» WHAT THE EXERCISE ASKS:
Using the listing beneath this task, count the lines with the word "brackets" and write only the result.

» AVAILABLE DATA:
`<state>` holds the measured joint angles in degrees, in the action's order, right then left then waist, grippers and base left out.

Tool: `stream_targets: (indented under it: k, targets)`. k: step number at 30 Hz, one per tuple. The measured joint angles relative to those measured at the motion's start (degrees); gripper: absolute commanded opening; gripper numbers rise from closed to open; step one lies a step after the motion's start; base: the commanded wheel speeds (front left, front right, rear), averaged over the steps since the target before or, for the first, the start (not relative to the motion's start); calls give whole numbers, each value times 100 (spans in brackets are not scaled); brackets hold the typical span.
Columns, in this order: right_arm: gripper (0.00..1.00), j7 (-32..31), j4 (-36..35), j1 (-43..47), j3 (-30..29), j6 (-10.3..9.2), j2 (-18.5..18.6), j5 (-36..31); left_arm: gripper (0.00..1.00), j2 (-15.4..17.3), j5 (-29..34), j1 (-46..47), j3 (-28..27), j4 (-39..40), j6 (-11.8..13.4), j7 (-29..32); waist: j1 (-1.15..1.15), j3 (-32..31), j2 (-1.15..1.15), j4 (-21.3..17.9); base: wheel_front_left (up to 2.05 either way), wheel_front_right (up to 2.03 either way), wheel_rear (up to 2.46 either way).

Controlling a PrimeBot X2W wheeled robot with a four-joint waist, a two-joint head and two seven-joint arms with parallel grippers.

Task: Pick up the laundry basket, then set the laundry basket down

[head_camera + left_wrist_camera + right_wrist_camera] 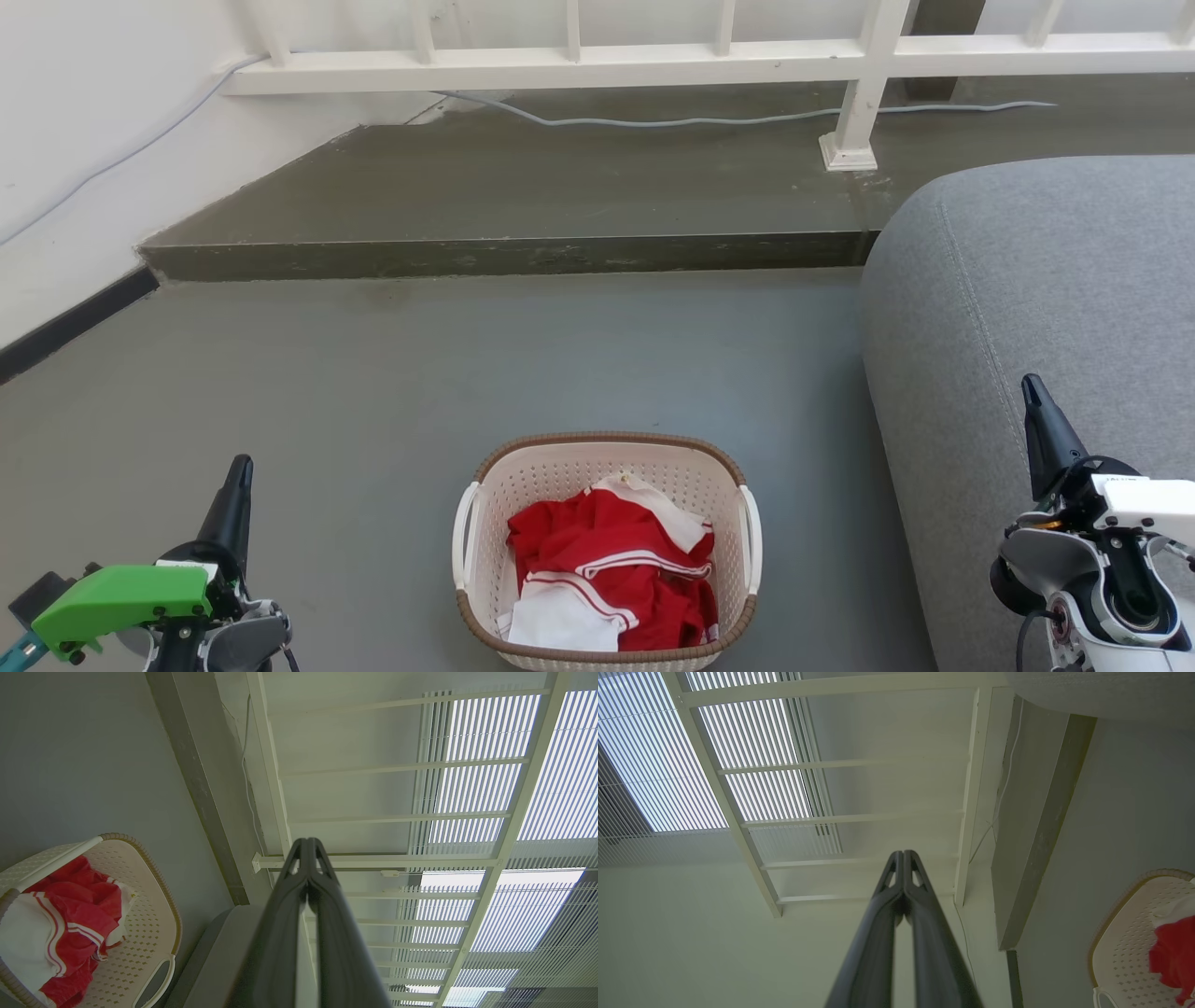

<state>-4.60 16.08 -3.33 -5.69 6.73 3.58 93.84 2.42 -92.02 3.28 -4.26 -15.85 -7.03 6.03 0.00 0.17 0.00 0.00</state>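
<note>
Laundry basket on the floor between two closed end effectors.
The left end effector [240, 471] has its fingers pressed together, empty. The laundry basket [607, 441] sits upright on the grey floor [373, 373], handles facing left and right. Its long axis is hard to judge, and red-and-white clothes [607, 560] hide its bottom. The right end effector [1033, 390], also together and empty, is beside the sofa [1027, 280].

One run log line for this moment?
stage: before pickup | basket: on floor, holds clothes | left hand: shut, off basket | right hand: shut, off basket

left gripper [240, 467], right gripper [1031, 385], fingers [282, 919] pressed together
</note>
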Motion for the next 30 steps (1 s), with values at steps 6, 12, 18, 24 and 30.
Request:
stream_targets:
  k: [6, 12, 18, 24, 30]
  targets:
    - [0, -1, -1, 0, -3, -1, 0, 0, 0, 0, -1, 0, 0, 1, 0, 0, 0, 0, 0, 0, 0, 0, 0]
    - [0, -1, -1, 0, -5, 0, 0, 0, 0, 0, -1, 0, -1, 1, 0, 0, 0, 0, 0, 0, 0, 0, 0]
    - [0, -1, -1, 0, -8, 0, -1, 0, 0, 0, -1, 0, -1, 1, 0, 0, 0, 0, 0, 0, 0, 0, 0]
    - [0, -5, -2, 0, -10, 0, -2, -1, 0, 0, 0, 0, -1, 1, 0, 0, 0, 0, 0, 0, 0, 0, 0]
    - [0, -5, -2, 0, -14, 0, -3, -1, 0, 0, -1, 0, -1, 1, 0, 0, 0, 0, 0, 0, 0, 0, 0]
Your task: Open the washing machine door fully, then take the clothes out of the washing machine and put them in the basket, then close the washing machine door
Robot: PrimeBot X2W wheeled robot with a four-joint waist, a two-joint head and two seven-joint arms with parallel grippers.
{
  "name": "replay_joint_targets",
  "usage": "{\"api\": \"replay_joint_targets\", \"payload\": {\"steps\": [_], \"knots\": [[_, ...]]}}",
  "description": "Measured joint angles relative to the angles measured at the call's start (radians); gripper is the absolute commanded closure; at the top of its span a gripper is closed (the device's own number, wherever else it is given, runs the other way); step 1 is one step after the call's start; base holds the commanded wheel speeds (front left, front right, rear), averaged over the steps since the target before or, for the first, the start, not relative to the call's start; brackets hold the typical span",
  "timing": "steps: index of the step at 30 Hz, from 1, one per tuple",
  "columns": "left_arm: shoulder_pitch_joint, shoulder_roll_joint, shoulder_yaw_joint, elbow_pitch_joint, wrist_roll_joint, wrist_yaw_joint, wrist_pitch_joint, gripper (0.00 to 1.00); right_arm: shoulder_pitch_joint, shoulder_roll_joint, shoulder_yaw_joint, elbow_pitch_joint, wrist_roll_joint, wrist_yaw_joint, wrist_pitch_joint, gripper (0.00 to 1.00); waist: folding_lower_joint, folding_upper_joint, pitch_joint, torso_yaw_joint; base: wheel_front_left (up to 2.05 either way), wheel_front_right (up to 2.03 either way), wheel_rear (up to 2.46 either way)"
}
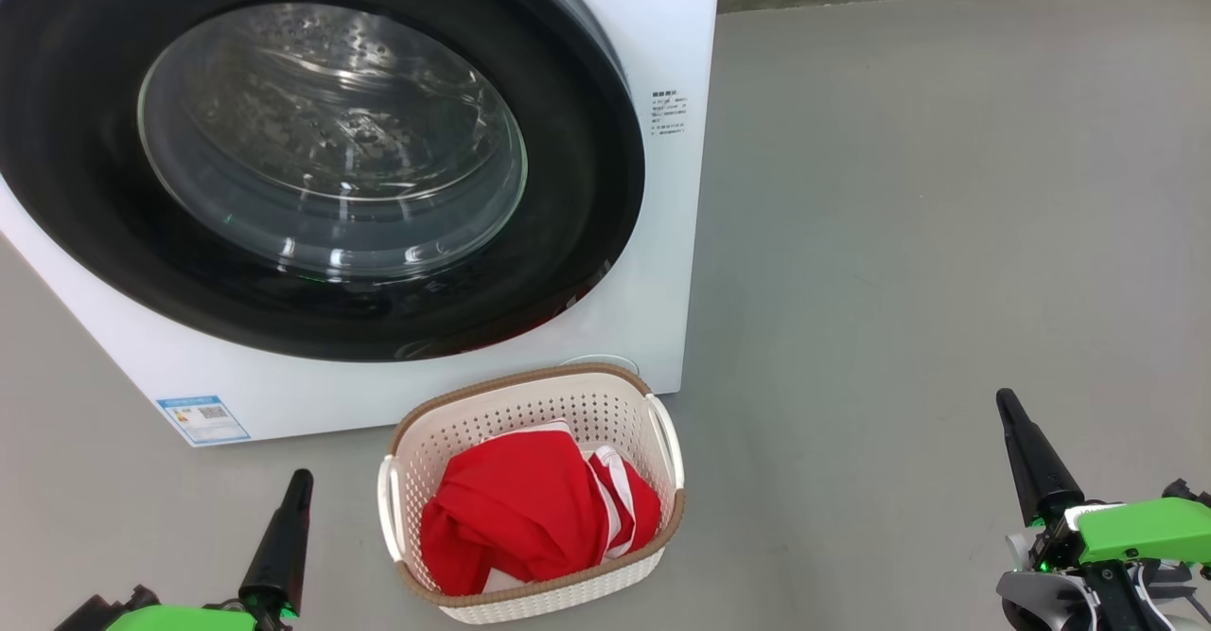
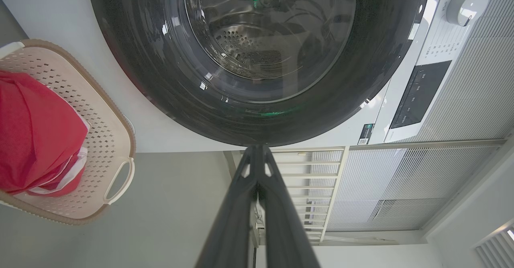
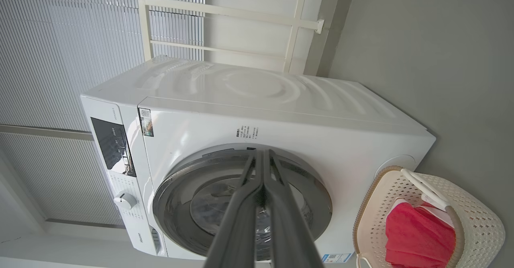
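Observation:
The white washing machine (image 1: 681, 63) fills the head view's upper left, and its black-rimmed door (image 1: 312, 148) lies flat against the front, shut. Through the glass I see bare steel drum. The red clothes (image 1: 530, 513) lie heaped in the cream basket (image 1: 662, 423) on the floor in front of the machine. My left gripper (image 1: 301, 480) is shut and holds nothing, low at the basket's left. My right gripper (image 1: 1005, 402) is shut and holds nothing, well off to the basket's right. The wrist views show the door (image 2: 257, 111) (image 3: 317, 195), the basket (image 2: 116, 139) (image 3: 482, 219), the clothes (image 2: 36, 135) (image 3: 417, 240) and the shut fingertips (image 2: 257, 149) (image 3: 262, 153).
Grey floor (image 1: 946, 234) stretches open to the right of the machine. A wall base runs along the far edge. A blue label sticker (image 1: 203, 419) sits on the machine's lower front. The control panel with a white knob (image 2: 466, 5) sits at the machine's top.

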Motion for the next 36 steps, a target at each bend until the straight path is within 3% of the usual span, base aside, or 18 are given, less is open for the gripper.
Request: {"api": "replay_joint_targets", "payload": {"steps": [36], "knots": [[0.000, 0.000, 0.000, 0.000, 0.000, 0.000, 0.000, 1.00, 0.000, 0.000, 0.000, 0.000, 0.000, -0.001, 0.000, 1.00, 0.0000, 0.0000, 0.000, 0.000, 0.00, 0.00, 0.00]]}}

» ANSWER:
2